=== LISTED RECORDS ===
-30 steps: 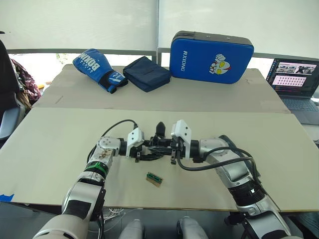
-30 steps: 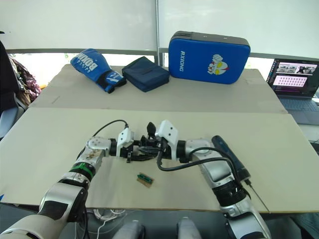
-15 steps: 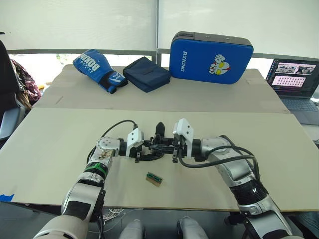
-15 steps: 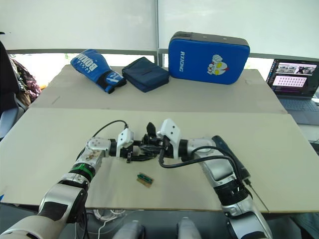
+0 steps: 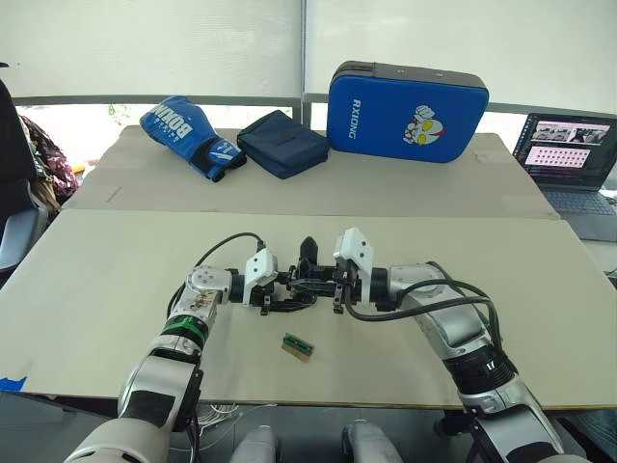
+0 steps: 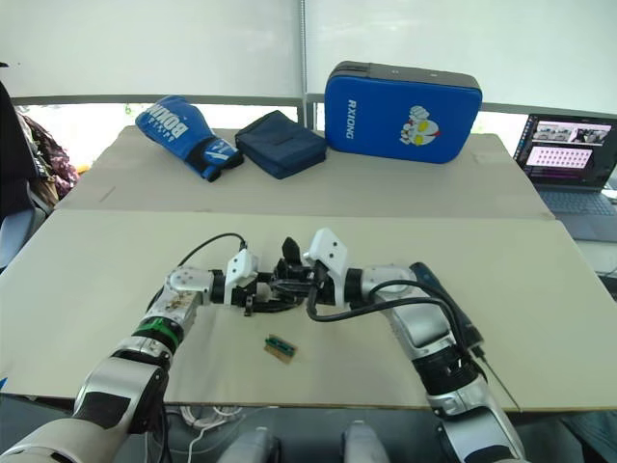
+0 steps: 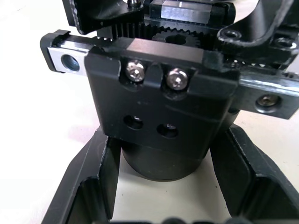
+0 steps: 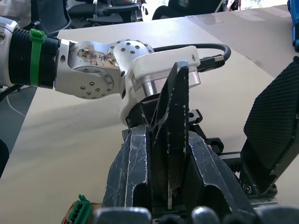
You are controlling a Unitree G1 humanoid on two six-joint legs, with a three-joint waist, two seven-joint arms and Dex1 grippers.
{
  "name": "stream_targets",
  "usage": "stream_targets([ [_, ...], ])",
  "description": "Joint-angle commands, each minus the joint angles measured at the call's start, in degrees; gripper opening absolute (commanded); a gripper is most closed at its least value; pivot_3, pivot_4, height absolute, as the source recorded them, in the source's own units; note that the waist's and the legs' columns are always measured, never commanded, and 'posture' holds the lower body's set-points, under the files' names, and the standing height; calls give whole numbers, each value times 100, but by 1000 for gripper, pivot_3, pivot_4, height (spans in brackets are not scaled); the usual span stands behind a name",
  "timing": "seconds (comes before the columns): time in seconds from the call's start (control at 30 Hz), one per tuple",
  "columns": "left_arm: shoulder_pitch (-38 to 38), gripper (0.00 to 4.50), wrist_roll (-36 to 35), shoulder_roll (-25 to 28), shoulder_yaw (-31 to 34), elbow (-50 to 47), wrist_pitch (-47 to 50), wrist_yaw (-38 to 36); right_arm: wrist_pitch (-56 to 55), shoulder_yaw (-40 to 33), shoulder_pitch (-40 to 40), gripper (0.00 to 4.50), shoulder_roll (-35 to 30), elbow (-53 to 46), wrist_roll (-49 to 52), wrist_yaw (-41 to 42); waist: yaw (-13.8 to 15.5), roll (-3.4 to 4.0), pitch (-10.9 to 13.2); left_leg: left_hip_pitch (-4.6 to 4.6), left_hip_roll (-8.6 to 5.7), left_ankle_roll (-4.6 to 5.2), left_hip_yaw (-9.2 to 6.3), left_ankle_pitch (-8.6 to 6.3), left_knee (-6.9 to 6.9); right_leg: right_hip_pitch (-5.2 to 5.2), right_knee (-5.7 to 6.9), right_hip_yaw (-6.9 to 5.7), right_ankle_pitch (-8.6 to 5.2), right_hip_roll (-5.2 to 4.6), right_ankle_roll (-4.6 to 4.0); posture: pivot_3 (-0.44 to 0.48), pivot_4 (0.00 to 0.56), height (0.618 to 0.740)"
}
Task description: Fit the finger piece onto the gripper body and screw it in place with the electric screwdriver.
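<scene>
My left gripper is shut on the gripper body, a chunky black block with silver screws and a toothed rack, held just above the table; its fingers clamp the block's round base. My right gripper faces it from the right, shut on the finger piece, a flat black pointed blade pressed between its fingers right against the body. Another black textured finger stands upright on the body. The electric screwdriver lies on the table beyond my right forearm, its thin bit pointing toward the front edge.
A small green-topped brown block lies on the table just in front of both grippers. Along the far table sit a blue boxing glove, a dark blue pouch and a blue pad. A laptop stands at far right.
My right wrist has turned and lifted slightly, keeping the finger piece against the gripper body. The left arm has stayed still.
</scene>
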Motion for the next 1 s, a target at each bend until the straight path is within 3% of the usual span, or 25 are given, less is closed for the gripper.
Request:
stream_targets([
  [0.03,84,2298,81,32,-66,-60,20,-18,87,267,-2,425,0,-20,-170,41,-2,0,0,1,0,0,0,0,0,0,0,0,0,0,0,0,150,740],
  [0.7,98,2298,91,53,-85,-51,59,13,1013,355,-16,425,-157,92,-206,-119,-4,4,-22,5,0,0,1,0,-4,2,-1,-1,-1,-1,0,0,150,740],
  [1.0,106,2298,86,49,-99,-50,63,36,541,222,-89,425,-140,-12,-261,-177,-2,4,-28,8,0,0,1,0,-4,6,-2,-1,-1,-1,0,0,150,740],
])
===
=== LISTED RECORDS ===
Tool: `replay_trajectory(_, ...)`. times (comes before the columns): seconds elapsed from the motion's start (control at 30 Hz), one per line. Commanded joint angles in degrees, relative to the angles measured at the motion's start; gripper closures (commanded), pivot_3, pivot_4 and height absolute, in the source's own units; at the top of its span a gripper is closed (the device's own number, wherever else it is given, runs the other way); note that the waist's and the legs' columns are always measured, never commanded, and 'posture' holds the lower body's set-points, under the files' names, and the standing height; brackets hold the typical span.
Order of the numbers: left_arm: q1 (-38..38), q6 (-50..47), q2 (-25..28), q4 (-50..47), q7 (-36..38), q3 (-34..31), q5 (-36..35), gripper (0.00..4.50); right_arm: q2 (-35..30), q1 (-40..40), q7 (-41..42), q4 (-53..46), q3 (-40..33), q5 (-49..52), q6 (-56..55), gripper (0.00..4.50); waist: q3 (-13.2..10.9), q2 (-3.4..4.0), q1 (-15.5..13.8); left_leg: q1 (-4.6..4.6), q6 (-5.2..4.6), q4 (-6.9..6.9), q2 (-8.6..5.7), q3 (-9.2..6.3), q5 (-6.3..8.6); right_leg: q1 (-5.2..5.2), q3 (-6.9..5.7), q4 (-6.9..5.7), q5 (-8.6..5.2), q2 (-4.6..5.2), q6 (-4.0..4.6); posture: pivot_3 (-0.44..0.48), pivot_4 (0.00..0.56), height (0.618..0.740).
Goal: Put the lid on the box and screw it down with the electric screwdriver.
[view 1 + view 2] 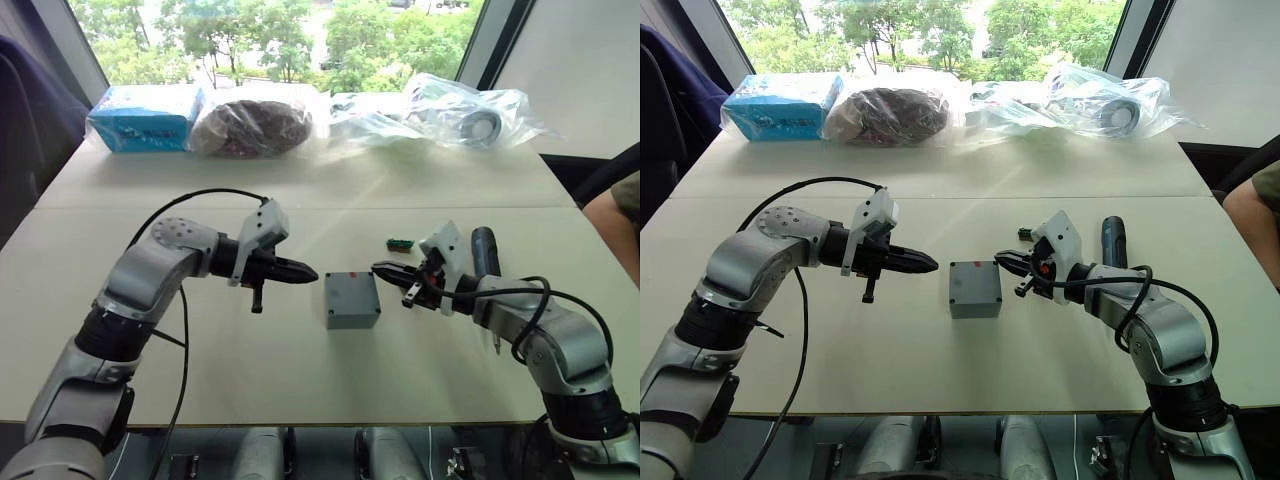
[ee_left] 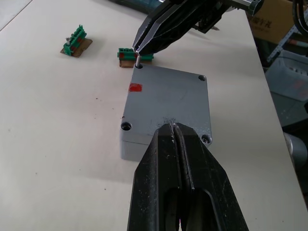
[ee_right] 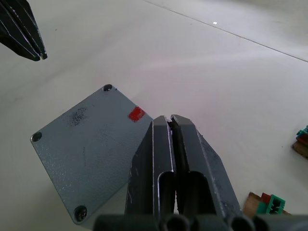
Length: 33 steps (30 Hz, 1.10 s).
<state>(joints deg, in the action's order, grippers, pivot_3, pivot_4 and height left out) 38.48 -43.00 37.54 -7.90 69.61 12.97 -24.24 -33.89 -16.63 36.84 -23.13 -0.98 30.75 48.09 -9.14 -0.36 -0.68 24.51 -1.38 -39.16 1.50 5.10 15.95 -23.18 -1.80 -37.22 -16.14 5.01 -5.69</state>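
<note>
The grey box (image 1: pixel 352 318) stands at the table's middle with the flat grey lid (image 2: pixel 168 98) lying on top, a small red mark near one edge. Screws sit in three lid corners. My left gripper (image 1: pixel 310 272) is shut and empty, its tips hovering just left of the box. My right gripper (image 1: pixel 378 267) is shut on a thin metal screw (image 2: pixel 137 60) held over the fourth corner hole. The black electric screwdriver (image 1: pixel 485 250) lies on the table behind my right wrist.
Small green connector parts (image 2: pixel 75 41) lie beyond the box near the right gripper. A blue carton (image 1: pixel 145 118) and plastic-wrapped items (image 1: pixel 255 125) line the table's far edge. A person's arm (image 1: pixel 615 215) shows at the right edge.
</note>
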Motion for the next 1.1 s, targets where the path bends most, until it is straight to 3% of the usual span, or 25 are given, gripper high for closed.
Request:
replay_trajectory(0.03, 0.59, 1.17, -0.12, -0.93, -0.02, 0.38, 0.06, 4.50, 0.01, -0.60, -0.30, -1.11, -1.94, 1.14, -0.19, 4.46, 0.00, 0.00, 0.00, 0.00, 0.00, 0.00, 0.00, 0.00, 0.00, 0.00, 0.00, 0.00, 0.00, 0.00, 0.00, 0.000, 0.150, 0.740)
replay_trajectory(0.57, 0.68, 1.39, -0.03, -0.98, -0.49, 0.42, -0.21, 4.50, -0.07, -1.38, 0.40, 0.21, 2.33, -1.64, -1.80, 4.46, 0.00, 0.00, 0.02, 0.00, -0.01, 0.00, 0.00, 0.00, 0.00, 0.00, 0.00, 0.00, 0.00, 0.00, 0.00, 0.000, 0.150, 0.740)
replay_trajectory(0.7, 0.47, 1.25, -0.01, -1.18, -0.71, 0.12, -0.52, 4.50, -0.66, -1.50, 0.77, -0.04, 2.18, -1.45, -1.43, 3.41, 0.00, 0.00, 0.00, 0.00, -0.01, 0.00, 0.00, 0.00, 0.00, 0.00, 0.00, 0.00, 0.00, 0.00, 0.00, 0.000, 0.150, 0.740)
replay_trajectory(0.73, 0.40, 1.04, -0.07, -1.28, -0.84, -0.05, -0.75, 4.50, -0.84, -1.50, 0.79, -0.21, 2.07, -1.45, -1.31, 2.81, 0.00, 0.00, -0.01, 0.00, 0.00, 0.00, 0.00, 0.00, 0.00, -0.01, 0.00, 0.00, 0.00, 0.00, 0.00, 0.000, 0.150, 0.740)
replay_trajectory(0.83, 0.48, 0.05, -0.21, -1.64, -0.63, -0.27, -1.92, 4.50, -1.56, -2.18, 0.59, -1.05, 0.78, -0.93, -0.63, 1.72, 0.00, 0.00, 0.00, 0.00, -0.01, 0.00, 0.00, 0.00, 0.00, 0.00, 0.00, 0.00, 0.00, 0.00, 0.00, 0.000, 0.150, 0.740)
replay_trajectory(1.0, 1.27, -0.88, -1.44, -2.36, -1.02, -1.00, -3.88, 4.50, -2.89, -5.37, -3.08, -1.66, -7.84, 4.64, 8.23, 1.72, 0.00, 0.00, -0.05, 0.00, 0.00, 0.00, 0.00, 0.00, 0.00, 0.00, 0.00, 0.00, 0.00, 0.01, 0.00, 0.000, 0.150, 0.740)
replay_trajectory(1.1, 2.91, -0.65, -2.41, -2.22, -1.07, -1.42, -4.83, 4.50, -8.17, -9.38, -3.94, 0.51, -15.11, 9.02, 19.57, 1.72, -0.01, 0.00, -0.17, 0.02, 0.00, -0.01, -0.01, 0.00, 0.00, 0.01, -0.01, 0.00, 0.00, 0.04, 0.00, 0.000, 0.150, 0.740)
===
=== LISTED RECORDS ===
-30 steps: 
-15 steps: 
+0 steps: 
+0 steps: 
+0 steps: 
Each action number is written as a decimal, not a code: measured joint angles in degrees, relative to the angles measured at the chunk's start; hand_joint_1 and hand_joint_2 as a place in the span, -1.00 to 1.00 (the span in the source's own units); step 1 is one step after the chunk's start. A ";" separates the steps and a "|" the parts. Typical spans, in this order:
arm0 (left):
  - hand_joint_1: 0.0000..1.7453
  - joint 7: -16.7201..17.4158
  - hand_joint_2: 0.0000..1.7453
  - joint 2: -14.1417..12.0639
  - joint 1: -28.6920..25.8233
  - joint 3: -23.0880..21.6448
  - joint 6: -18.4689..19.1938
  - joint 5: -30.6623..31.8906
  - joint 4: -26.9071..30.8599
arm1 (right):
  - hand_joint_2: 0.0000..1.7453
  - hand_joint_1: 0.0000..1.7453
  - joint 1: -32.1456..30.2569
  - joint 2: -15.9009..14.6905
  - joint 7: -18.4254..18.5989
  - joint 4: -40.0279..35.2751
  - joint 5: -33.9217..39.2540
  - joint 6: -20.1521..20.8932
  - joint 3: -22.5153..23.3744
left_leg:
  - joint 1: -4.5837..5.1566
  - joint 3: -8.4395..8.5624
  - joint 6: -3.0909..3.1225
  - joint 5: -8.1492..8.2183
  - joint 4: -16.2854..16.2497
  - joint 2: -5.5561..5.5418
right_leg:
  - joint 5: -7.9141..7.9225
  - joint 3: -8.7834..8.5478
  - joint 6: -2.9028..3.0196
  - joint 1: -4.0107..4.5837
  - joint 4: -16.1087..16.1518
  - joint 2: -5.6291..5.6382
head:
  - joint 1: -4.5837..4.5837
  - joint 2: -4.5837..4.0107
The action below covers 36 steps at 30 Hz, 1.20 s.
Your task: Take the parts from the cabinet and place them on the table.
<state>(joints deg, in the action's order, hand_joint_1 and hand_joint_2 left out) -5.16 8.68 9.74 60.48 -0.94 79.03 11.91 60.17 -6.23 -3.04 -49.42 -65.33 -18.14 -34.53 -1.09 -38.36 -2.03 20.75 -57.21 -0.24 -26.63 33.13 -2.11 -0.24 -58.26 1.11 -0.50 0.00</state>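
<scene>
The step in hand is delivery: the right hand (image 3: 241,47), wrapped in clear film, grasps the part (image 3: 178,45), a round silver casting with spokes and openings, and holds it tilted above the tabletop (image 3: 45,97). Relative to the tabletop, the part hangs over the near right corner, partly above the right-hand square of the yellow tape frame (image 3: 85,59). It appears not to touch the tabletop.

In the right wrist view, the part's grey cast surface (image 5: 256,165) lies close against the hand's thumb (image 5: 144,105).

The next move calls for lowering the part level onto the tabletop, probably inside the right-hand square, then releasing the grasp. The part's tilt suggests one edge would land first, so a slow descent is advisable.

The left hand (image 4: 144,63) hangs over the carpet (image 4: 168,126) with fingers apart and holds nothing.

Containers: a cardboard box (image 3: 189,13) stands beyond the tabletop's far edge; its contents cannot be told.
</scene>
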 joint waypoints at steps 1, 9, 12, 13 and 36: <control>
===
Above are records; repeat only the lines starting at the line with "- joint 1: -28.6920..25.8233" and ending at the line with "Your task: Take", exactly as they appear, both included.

  - joint 1: -28.6920..25.8233
  - joint 3: -23.0880..21.6448
  - joint 6: -18.4689..19.1938
  - joint 5: -30.6623..31.8906
  - joint 4: -26.9071..30.8599
arm1 (right):
  - hand_joint_2: 0.0000..1.7453
  - hand_joint_1: 0.0000..1.7453
  - joint 1: -32.1456..30.2569
  - joint 2: -15.9009..14.6905
  - joint 7: -18.4254..18.5989
  - joint 4: -40.0279..35.2751
  - joint 5: -33.9217..39.2540
  - joint 6: -20.1521..20.8932
  - joint 3: -22.5153..23.3744
left_leg:
  - joint 1: -4.5837..5.1566
  - joint 3: -8.4395..8.5624
  - joint 6: -3.0909..3.1225
  - joint 5: -8.1492..8.2183
  - joint 4: -16.2854..16.2497
  - joint 2: -5.5561..5.5418
right_leg:
  - joint 5: -7.9141..7.9225
  - joint 3: -8.7834..8.5478
  - joint 6: -2.9028..3.0196
  - joint 1: -4.0107..4.5837
  - joint 4: -16.1087..16.1518
  - joint 2: -5.6291..5.6382
head:
  - joint 1: -4.5837..4.5837
  - joint 2: -4.5837..4.0107
The action below covers 36 steps at 30 Hz, 1.20 s.
Your task: Take the parts from the cabinet and place them on the table.

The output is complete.